This repository serves as a reference implementation for the Recursive Artifact Framework (RAF).

RAF is an architectural pattern for Agentic AI that decouples an agent's Identity (Shell), Logic (Brain), and Memory (State). It is designed to run natively within GitHub Copilot (VS Code & Web) by leveraging the "Context Window" as a processing unit and the file system as long-term storage.

The Core Philosophy

In the era of "1,000 Simultaneous Experiments," software is no longer just a tool; it is an employee. To manage this digital workforce, we cannot rely on ephemeral chat history. We must rely on persistent, self-maintaining artifacts.

The Golden Rule: Nullius in Verba ("Take nobody's word for it"). If a decision, rule, or architectural state exists only in the chat window, it does not exist. Agents must write their state to disk [Source: Conversation History].


📐 The Artifact Triad

Every agent in this framework acts as a system composed of three mandatory files. An agent cannot exist as a standalone entity.

Component File Extension Role Analogy
The Definition *.agent.md The Controller: Defines identity, tools, and handoffs. It loads the Brain and Memory. The "Job Description" & ID Badge.
The Instructions *.instructions.md The Brain: The "Objective Function." Contains immutable rules, negative constraints, and style guides. The "Employee Handbook" & SOPs.
The Design *.design.md The Memory: The "State." Persists scope, architectural decisions, and the maintenance log. The "Project Whiteboard" & Memory.

📂 Repository Topology

To ensure auto-discovery by GitHub Copilot and VS Code, artifacts must reside in specific directories.

.
├── .github/
│   ├── agents/                     # [The Shells] Executable Agent Profiles
│   │   ├── agent-architect.agent.md
│   │   ├── documentation-agent.agent.md
│   │   └── sql-optimizer.agent.md
│   │
│   ├── instructions/               # [The Brains] Scoped Logic & Rules
│   │   ├── copilot.instructions.md # Global axioms (apply to ALL)
│   │   ├── docs.instructions.md    # Scoped to documentation
│   │   └── sql.instructions.md     # Scoped to SQL files
│   │
│   └── design/                     # [The Memories] State & Architecture
│       ├── agents.design.md        # Meta-design for the framework itself
│       ├── docs.design.md          # Documentation Diátaxis structure
│       └── schema.design.md        # Database schema state
│
└── src/                            # Application Source Code

🚀 Artifact Specifications

1. The Agent Definition (.agent.md)

Location: .github/agents/ This file allows the user to invoke the agent using @agent-name in Copilot Chat. It utilizes the Recursive Mandate to load its own context.

Key Features:

  • Handoffs: Defines valid transitions to other agents (e.g., Planner -> Builder).
  • Tooling: Explicitly lists MCP tools (e.g., filesystem, database access).
---
name: agent-architect
description: Designs and scaffolds new agent capabilities.
tools: [read, edit, search]
handoffs:
  - label: Implement Design
    agent: code-implementer
---
You are the Agent Architect.
1. Load your Brain: #file:.github/instructions/agent-arch.instructions.md
2. Load your Memory: #file:.github/design/agents.design.md

2. The Instructions (.instructions.md)

Location: .github/instructions/ These files define the Objective Function of the agent. They use YAML frontmatter to strictly scope rules to specific files, preventing context pollution.

Key Features:

  • applyTo: Glob patterns that trigger these rules automatically when relevant files are open.
  • Axiomatic Logic: Binary rules (Do/Don't) rather than vague suggestions.
---
applyTo:
  - "**/*.ts"
  - ".github/agents/*.agent.md"
---
# Architectural Axioms
- NEVER hardcode secrets.
- ALWAYS update the associated .design.md file when changing architecture.

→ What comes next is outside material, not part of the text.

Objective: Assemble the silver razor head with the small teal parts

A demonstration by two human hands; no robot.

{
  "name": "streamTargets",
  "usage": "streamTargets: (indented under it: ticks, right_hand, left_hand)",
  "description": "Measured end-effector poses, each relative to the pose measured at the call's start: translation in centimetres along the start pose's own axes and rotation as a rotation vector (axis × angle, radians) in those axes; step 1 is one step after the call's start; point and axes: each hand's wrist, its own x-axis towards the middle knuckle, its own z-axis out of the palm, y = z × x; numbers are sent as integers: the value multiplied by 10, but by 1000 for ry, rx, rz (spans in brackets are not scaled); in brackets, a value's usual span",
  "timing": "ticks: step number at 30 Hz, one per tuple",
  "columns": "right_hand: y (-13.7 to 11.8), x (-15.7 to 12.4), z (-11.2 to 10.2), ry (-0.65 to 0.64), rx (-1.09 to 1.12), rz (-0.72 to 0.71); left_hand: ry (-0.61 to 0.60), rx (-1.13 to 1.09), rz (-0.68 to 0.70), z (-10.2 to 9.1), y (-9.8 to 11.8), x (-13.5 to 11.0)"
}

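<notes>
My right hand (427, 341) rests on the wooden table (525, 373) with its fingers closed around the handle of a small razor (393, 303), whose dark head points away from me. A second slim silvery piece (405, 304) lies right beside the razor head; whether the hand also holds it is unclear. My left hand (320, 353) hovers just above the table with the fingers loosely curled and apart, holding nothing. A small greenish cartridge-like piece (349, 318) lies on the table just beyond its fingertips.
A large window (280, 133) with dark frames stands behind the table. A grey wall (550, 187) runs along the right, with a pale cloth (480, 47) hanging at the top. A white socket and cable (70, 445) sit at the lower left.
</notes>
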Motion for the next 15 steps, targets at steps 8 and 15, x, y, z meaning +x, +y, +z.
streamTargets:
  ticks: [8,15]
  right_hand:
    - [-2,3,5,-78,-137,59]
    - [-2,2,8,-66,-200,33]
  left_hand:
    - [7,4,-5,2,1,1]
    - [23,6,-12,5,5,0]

3. The Design (.design.md)

Location: .github/design/ This is the Persistence Layer. Since LLM context windows are finite, agents must offload "long-term memory" to these files.

Key Features:

  • Scope: Explicitly lists what the agent owns and ignores.
  • Maintenance Log: A chronological history of why changes were made, written by the agent itself.

🔄 Workflows & Protocols

1. The "Bootstrap" Workflow

Used when creating a new feature or agent.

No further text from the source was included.